*** Supplied material ***

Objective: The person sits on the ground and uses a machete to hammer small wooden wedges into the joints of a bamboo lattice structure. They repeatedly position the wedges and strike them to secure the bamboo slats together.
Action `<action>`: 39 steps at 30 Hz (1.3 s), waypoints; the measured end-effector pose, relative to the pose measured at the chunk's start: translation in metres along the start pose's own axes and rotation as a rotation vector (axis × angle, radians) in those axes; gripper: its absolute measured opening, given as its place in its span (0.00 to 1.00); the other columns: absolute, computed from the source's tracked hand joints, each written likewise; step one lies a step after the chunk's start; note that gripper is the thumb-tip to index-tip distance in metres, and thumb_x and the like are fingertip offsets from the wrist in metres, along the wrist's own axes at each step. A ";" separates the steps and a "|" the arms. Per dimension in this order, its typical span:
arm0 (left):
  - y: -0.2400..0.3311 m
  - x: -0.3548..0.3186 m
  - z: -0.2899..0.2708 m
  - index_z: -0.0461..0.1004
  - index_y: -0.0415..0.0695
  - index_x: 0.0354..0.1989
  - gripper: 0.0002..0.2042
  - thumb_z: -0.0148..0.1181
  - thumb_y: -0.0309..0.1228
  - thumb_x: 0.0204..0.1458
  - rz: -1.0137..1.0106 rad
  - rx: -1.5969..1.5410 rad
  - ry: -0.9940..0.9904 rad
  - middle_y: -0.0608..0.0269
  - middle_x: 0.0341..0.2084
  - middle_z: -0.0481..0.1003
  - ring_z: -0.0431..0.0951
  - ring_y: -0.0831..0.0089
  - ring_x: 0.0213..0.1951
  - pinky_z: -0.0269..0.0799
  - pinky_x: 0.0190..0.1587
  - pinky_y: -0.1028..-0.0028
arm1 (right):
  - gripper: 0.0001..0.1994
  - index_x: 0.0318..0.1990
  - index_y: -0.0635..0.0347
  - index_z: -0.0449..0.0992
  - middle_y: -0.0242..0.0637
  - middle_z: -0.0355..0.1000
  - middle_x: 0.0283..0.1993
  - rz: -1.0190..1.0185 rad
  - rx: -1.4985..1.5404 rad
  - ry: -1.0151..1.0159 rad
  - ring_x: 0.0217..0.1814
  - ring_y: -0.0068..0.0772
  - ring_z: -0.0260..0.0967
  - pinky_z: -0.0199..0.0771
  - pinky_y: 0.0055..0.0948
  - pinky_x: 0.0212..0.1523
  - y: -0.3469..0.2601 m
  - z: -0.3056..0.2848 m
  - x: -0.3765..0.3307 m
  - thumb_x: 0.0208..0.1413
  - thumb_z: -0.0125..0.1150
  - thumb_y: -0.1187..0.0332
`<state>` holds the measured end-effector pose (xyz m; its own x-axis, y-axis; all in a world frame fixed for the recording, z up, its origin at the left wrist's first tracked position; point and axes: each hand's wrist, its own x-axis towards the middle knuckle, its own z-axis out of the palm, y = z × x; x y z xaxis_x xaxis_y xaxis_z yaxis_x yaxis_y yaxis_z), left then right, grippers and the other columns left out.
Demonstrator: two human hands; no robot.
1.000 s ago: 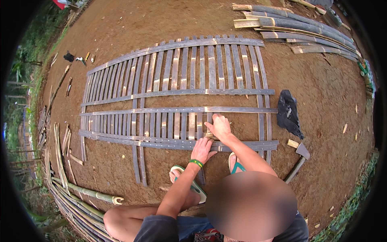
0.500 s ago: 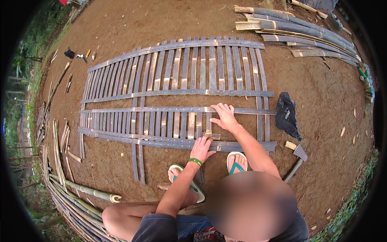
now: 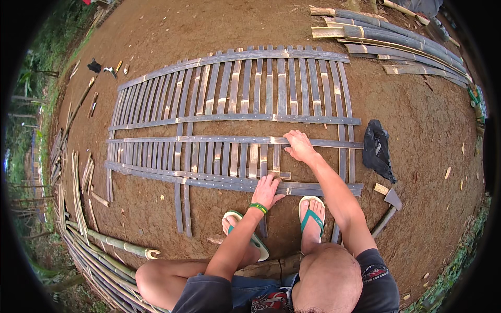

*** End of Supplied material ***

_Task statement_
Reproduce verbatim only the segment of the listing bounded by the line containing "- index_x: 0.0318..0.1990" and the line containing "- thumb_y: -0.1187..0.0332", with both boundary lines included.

_Result of the task_
  - index_x: 0.0318..0.1990
  - index_y: -0.0635..0.0347
  - index_z: -0.0449..0.0992
  - middle_y: -0.0242..0.0637
  - middle_z: -0.0355..0.1000
  - middle_x: 0.0283..0.1993
  - rz: -1.0190..1.0185 rad
  - rx: -1.4985..1.5404 rad
  - ry: -1.0151..1.0159 rad
  - ring_x: 0.0217..0.1814
  - ring_y: -0.0068..0.0772
  - ring_z: -0.0260..0.0967
  - pinky_z: -0.0199..0.0771
  - pinky_y: 0.0055..0.0948
  - pinky_x: 0.0212..0.1523
  - y: -0.3469..0.2601 m
  - z: -0.3056..0.2848 m
  - x: -0.3765..0.3307 m
  - thumb_x: 0.0208..0.1413
  - thumb_z: -0.0125..0.1150
  - thumb_y: -0.1187..0.0332

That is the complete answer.